◆ **Exercise instructions**
Check each line of the listing below for the string "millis", then copy every line that has it.

◆ **Exercise data**
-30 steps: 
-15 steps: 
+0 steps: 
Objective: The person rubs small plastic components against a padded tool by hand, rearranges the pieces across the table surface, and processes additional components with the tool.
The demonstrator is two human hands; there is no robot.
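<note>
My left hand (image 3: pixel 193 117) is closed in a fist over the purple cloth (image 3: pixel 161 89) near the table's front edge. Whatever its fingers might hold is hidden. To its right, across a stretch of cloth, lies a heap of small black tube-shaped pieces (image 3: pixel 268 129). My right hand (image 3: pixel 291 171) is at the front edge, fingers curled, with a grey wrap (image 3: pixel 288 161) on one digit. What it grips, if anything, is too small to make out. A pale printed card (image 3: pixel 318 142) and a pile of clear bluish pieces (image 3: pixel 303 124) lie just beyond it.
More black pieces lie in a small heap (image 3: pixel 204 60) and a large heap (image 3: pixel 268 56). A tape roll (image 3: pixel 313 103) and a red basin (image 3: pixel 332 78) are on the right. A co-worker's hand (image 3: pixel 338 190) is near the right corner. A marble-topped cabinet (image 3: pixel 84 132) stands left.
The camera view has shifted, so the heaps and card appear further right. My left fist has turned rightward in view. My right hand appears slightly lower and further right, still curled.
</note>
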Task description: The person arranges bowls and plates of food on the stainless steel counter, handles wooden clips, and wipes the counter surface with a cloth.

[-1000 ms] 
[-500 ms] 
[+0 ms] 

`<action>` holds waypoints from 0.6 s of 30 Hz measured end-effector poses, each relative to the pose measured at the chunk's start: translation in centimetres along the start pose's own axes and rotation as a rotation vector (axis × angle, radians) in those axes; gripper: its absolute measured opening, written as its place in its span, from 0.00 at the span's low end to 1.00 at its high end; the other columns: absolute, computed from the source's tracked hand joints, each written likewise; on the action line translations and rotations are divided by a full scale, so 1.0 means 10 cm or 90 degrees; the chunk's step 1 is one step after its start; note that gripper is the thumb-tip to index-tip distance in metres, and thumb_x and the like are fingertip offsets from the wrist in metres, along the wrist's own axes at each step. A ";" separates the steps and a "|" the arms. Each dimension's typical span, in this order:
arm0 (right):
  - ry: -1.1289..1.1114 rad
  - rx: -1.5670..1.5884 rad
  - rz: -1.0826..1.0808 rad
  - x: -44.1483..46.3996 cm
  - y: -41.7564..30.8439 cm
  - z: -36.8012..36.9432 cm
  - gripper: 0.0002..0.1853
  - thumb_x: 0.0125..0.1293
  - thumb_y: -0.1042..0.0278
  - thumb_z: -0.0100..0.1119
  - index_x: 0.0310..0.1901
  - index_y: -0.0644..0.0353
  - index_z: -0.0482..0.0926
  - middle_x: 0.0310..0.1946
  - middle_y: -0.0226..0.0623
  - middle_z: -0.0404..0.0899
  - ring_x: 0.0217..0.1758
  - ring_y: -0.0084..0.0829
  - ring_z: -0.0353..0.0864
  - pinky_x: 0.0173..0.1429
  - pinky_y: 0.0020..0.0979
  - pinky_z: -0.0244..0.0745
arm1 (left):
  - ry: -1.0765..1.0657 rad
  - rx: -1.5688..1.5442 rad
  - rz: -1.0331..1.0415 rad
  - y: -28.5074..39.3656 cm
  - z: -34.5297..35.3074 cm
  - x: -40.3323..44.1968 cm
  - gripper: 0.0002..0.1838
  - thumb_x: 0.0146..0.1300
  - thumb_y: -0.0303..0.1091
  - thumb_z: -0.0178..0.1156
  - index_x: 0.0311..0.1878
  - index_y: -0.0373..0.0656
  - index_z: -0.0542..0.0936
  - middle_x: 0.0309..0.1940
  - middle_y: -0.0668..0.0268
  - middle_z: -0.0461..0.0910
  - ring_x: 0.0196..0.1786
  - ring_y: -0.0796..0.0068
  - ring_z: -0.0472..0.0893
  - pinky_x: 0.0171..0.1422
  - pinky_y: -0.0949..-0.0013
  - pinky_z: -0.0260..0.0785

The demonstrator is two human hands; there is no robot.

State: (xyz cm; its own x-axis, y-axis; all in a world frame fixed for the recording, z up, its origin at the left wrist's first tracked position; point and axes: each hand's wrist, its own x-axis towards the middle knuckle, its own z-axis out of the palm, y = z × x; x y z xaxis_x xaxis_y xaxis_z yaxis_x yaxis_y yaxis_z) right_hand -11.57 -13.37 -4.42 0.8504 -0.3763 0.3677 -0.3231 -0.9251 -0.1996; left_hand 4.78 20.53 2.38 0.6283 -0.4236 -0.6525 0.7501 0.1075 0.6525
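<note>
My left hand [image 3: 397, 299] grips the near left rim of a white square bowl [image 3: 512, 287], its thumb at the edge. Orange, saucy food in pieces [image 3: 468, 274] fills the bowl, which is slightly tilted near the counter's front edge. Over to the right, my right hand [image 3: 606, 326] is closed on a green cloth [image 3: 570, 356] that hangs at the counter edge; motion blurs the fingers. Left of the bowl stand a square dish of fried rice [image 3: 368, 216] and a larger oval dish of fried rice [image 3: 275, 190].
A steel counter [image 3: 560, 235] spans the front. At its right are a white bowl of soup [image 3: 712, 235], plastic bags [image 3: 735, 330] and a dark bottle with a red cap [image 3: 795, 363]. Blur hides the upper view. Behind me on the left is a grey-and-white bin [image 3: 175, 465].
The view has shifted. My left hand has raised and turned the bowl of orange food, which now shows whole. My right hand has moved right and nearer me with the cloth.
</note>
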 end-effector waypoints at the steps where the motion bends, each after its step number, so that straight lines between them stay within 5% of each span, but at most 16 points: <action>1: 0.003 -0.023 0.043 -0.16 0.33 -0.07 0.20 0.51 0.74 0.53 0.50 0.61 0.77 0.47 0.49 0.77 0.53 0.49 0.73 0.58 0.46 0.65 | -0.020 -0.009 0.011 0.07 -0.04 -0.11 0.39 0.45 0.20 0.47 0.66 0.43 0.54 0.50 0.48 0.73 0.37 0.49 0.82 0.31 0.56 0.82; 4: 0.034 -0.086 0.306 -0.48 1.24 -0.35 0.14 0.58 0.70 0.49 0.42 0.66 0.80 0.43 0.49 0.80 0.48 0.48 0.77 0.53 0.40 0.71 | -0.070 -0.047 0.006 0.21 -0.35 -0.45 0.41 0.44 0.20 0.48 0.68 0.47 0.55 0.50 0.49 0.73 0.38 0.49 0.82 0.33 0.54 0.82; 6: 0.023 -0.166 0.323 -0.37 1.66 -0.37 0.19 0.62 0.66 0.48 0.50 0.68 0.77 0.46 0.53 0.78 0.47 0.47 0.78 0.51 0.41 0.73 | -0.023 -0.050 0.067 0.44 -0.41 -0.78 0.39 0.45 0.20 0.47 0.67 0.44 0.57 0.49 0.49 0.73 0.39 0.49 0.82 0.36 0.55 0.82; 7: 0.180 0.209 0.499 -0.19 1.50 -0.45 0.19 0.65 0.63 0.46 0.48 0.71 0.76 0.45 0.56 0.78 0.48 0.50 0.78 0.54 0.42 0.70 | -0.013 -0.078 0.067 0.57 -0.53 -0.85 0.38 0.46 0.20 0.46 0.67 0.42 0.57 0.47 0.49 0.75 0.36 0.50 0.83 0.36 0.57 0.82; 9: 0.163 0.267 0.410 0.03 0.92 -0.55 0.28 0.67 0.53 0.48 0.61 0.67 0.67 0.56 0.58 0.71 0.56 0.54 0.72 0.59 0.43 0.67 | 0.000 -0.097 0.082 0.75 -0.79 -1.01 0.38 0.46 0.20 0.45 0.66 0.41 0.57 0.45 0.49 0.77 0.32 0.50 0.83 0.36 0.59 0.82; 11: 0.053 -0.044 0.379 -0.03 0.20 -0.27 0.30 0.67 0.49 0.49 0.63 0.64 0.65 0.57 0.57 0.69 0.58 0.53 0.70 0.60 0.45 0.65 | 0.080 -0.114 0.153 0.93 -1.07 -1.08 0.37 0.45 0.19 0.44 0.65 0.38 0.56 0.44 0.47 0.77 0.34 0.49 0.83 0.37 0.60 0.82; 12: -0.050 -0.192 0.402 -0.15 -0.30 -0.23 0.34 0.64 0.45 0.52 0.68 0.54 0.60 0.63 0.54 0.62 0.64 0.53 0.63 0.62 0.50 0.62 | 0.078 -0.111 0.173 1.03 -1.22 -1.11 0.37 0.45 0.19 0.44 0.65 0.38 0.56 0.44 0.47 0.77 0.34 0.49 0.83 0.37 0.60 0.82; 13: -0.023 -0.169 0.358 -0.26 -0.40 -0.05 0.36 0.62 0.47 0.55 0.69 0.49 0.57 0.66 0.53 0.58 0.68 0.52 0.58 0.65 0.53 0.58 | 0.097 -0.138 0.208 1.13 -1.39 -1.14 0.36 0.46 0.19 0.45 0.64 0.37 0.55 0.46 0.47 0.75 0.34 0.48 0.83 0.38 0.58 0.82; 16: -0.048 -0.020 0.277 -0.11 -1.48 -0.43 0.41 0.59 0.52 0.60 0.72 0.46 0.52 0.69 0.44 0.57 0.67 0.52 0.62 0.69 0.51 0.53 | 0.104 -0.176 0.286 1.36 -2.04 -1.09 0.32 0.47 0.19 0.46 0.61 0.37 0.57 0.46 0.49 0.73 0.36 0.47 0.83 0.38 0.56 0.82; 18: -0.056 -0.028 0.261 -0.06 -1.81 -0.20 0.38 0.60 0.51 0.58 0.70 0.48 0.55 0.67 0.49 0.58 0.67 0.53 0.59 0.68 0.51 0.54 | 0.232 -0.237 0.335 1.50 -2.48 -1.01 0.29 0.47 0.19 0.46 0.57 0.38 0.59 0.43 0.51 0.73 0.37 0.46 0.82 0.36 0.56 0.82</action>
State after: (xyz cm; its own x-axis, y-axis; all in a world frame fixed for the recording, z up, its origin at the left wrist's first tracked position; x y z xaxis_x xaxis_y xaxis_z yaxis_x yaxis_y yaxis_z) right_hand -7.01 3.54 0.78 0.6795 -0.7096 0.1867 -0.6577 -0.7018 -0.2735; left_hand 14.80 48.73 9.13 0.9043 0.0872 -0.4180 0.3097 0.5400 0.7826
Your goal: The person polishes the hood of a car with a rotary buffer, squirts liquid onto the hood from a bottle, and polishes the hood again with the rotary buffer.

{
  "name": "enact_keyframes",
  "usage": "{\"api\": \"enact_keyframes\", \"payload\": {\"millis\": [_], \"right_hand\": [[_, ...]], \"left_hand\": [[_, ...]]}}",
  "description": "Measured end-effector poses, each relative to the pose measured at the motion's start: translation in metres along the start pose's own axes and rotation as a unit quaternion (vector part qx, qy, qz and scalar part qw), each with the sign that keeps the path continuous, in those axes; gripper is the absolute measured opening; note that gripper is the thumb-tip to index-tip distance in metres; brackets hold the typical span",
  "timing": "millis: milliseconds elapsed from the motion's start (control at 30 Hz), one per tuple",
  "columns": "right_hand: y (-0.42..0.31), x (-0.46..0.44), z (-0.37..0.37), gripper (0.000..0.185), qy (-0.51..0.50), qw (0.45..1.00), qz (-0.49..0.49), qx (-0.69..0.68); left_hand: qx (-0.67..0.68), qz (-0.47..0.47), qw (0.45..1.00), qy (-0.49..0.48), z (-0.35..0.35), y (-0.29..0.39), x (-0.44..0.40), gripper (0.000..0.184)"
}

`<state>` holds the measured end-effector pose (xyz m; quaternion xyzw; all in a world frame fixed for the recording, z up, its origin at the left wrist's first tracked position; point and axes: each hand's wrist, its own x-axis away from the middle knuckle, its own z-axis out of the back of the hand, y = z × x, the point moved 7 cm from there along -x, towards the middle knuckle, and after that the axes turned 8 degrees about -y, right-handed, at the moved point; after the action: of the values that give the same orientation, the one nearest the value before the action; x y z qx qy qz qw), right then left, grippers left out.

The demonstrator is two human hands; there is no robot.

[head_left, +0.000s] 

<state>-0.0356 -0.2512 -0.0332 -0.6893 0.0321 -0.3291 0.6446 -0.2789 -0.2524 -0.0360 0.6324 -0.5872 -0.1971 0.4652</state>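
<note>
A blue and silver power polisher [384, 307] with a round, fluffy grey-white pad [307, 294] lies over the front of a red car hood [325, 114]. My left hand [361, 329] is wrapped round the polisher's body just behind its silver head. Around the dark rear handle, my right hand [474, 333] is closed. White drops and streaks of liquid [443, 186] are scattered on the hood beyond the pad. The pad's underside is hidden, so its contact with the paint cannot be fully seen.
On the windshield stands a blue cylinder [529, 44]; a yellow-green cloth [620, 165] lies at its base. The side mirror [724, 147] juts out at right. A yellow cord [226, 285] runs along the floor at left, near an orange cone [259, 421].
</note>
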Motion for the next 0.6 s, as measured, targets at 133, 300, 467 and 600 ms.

◆ **Exercise output**
  "usage": "{\"api\": \"enact_keyframes\", \"payload\": {\"millis\": [_], \"right_hand\": [[_, ...]], \"left_hand\": [[_, ...]]}}",
  "timing": "millis: milliseconds elapsed from the motion's start (control at 30 Hz), one per tuple",

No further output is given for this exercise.